The task — Give back, word for word, the lines in the listing below from the one holding "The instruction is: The" down to the one holding "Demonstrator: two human", both ends included.

Top of Material provided

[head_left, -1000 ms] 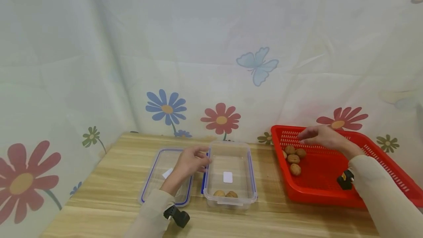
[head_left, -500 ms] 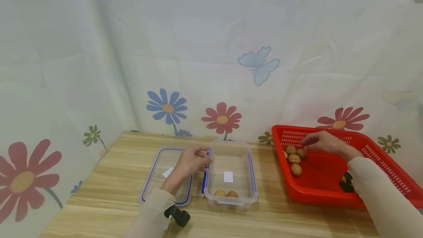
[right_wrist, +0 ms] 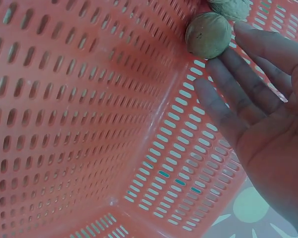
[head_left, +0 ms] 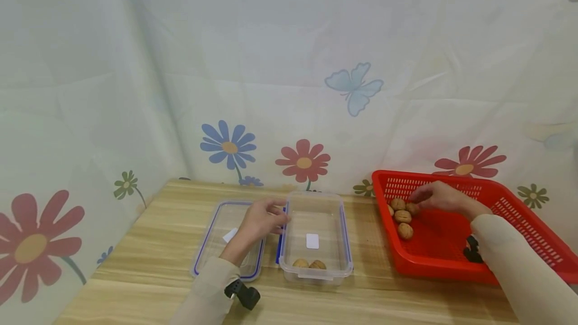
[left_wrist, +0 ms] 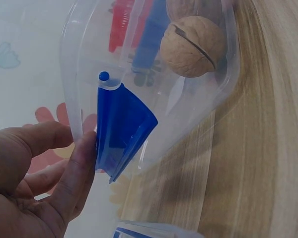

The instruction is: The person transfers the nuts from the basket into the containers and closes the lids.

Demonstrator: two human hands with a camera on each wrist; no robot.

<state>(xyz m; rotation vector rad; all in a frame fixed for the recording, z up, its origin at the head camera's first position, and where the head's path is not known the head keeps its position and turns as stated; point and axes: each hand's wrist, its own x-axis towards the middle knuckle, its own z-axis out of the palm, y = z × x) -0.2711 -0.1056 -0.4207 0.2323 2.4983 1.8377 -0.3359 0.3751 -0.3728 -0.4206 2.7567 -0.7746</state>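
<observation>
1. walnuts (head_left: 403,212): a small cluster lies at the far left corner of the red basket (head_left: 519,214), right side of the worktop (head_left: 149,245); the walls and corner likely keep the round shells from rolling.
2. right hand (head_left: 440,197) reaches into that corner. in the right wrist view its fingers (right_wrist: 238,99) are straight and slightly spread, tips touching one walnut (right_wrist: 208,34); nothing is pinched yet.
3. clear container (head_left: 314,237) sits open at mid worktop, just left of the basket and apart from it. two walnuts (head_left: 309,264) rest against its near wall.
4. left hand (head_left: 262,222) holds the container's far left edge. in the left wrist view the thumb and a finger (left_wrist: 74,173) pinch at the wall beside the blue latch flap (left_wrist: 121,126), judged a steadying grip so the light tub does not slide.
5. lid (head_left: 221,239) lies flat just left of the container, partly under the left forearm, out of the path between basket and tub.
6. floral cloth (head_left: 289,89) hangs behind as backdrop.
</observation>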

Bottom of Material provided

Task answer —
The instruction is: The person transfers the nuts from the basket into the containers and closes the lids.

Demonstrator: two human hands with a camera on each wrist; no robot.

That completes the response to the exercise.